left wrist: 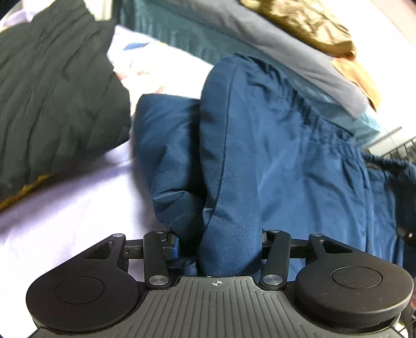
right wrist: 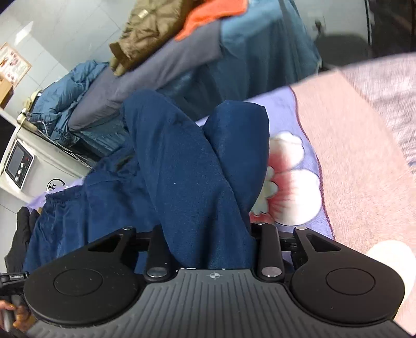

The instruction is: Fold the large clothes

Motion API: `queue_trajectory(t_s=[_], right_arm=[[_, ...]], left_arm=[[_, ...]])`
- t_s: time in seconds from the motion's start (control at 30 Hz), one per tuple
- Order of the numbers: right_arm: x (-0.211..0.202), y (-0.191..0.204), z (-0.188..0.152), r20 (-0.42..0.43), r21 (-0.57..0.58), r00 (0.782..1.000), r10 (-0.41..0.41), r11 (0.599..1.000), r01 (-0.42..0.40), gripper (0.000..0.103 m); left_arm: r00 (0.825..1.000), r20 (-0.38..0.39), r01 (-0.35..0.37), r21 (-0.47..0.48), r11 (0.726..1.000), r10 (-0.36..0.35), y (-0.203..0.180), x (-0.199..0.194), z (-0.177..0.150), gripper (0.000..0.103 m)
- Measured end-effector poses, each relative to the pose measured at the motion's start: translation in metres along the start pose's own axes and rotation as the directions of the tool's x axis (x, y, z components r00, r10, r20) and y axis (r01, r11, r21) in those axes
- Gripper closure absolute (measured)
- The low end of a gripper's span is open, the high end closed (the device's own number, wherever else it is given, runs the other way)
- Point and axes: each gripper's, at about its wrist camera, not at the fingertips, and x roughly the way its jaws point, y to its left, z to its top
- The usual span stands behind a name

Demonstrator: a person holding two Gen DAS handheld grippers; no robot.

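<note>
Dark blue trousers (left wrist: 286,169) with a gathered elastic waistband (left wrist: 330,135) lie bunched on the bed. In the left wrist view a fold of them runs between the jaws of my left gripper (left wrist: 221,241). Its left pad (left wrist: 174,244) shows beside the fold, standing wide and not pressed on it. In the right wrist view the trousers (right wrist: 182,156) rise in two rounded folds straight out of my right gripper (right wrist: 210,234). That gripper is shut on the cloth, which hides its fingertips.
A black garment (left wrist: 52,91) lies at the left on the pale sheet (left wrist: 65,208). A pink blanket (right wrist: 364,156) covers the flower-print sheet (right wrist: 286,187) at the right. Behind, another bed holds an olive jacket (right wrist: 150,31), an orange garment (right wrist: 208,18) and a blue puffer jacket (right wrist: 65,91). A white appliance (right wrist: 18,163) stands far left.
</note>
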Motion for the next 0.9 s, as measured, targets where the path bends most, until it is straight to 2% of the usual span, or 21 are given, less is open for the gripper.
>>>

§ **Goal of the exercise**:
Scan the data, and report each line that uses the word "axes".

§ **Worked solution**:
- Measured end-effector poses, each relative to the pose measured at the motion's start: translation in metres along the start pose's own axes and rotation as the directions of the tool's x axis (x, y, z components r00, r10, r20) and y axis (r01, r11, r21) in those axes
- Point and axes: each gripper's, at about its wrist camera, not at the fingertips, and x roughly the way its jaws point, y to its left, z to its top

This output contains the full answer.